▶ **HOW TO COMPLETE THIS TASK**: Pull every line from the records that has the word "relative" in it.

** Opening SOURCE RECORDS block **

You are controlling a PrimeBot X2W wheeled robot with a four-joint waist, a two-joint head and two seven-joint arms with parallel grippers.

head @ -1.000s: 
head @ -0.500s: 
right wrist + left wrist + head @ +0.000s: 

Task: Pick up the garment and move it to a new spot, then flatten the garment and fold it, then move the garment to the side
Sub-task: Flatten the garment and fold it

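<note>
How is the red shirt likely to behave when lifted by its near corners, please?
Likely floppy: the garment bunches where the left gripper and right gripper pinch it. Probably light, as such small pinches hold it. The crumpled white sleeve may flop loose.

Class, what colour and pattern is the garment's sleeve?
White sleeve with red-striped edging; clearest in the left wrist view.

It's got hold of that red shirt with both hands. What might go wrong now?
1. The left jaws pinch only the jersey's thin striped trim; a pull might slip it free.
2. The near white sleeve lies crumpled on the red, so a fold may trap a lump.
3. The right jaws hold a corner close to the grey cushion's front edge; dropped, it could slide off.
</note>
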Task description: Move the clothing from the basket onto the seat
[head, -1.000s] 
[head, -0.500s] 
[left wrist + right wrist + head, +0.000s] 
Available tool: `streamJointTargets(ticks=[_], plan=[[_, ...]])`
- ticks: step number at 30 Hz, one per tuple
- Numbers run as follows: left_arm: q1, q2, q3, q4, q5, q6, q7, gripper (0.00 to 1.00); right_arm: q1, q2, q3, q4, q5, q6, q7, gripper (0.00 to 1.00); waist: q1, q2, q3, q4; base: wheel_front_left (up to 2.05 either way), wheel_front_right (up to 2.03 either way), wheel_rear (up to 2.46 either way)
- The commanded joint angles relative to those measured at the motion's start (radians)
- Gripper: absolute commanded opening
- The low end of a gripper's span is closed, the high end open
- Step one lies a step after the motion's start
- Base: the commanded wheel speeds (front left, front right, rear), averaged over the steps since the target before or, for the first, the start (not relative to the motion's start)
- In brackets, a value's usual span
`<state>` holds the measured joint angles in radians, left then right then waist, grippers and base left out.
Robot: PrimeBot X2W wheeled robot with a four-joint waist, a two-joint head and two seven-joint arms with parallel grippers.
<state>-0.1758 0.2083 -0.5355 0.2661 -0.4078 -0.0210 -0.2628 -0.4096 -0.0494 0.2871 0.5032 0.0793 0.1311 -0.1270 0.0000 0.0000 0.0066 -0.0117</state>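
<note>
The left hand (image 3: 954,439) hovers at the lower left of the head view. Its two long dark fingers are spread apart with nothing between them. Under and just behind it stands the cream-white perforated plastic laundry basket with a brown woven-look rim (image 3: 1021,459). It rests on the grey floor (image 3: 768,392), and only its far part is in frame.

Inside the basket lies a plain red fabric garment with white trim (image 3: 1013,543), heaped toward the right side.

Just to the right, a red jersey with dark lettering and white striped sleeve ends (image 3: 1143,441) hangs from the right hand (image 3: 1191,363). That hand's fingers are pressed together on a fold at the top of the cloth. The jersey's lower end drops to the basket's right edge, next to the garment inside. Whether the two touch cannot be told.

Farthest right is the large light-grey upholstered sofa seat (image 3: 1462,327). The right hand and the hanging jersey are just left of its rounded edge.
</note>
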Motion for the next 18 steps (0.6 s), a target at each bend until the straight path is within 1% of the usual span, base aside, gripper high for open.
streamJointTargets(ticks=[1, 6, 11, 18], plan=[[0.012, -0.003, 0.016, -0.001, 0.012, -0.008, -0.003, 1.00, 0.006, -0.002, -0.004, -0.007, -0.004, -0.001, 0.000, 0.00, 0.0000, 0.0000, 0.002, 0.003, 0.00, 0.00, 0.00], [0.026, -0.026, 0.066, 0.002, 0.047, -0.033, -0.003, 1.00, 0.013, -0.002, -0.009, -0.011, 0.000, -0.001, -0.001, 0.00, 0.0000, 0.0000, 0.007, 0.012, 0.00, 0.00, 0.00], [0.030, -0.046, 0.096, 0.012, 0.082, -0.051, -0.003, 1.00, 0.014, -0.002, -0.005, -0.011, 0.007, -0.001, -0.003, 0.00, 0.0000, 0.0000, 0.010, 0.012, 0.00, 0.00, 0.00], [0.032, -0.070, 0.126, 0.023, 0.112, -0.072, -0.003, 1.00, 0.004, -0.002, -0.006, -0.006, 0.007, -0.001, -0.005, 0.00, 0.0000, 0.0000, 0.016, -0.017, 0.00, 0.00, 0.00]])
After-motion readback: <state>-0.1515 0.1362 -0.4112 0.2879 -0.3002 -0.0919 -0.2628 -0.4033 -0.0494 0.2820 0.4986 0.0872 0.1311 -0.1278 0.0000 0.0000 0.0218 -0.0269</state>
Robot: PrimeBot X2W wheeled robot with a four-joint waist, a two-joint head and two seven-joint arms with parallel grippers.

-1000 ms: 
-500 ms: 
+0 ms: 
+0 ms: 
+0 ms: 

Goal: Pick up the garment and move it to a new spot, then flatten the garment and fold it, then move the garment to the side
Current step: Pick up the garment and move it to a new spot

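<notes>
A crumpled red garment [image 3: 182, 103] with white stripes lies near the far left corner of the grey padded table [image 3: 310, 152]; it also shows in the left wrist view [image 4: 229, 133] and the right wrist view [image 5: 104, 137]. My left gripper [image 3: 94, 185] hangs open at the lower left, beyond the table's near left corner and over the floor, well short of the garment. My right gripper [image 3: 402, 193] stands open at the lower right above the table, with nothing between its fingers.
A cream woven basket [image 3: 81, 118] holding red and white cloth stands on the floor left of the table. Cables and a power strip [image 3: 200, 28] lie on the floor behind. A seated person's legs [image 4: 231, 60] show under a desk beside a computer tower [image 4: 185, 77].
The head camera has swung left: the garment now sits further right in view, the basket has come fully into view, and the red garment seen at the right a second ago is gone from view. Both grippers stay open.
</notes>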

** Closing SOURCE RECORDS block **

▶ **OUTPUT OF THE EXERCISE**:
- The commanded joint angles relative to those measured at the motion's start (radians)
- Base: the commanded wheel speeds (front left, front right, rear), averaged over the steps since the target before or, for the first, the start (not relative to the motion's start)

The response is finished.